> **ASSIGNED TASK**
Please restate the listing below in full, word for word.

★ ★ ★ ★ ★

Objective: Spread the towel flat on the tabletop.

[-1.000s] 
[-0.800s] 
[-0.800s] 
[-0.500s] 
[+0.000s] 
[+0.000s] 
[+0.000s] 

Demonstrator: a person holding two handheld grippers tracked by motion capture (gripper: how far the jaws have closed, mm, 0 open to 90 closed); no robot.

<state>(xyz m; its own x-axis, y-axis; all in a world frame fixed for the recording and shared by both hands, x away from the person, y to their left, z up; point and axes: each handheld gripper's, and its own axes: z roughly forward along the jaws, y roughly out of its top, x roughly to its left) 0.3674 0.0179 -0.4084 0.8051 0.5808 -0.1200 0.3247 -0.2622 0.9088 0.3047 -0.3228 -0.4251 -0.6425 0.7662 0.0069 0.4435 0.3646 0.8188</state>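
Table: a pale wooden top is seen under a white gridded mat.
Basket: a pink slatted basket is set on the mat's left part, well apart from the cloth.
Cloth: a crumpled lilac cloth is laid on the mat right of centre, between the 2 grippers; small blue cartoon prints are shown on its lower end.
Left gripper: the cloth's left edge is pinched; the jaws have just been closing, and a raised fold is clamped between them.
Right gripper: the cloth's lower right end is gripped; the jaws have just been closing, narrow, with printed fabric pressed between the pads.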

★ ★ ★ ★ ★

> **RESPONSE TO THIS TASK**
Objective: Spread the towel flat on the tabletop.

[-1.000s] 
[-0.800s] 
[-0.800s] 
[-0.500s] 
[+0.000s] 
[+0.000s] 
[+0.000s] 

Demonstrator: a person holding two handheld grippers tracked by motion capture (gripper: how far the jaws have closed, mm, 0 open to 90 closed); no robot.

<state>(xyz m; its own x-axis, y-axis; all in a world frame fixed for the recording and shared by both hands, x away from the person, y to their left, z up; point and axes: each handheld gripper's, and its own axes: z roughly forward along the jaws, y roughly out of its top, x roughly to its left) 0.3674 0.0179 -0.4084 0.8051 0.5808 -0.1200 0.3247 -0.2622 0.9088 0.3047 -0.3228 -0.4251 -0.6425 0.7662 0.0069 0.4435 0.3646 0.8188</state>
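Table: a pale wooden top is seen under a white gridded mat.
Basket: a pink slatted basket is set on the mat's left part, well apart from the cloth.
Cloth: a crumpled lilac cloth is laid on the mat right of centre, between the 2 grippers; small blue cartoon prints are shown on its lower end.
Left gripper: the cloth's left edge is pinched; the jaws have just been closing, and a raised fold is clamped between them.
Right gripper: the cloth's lower right end is gripped; the jaws have just been closing, narrow, with printed fabric pressed between the pads.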

There is nothing further to the answer.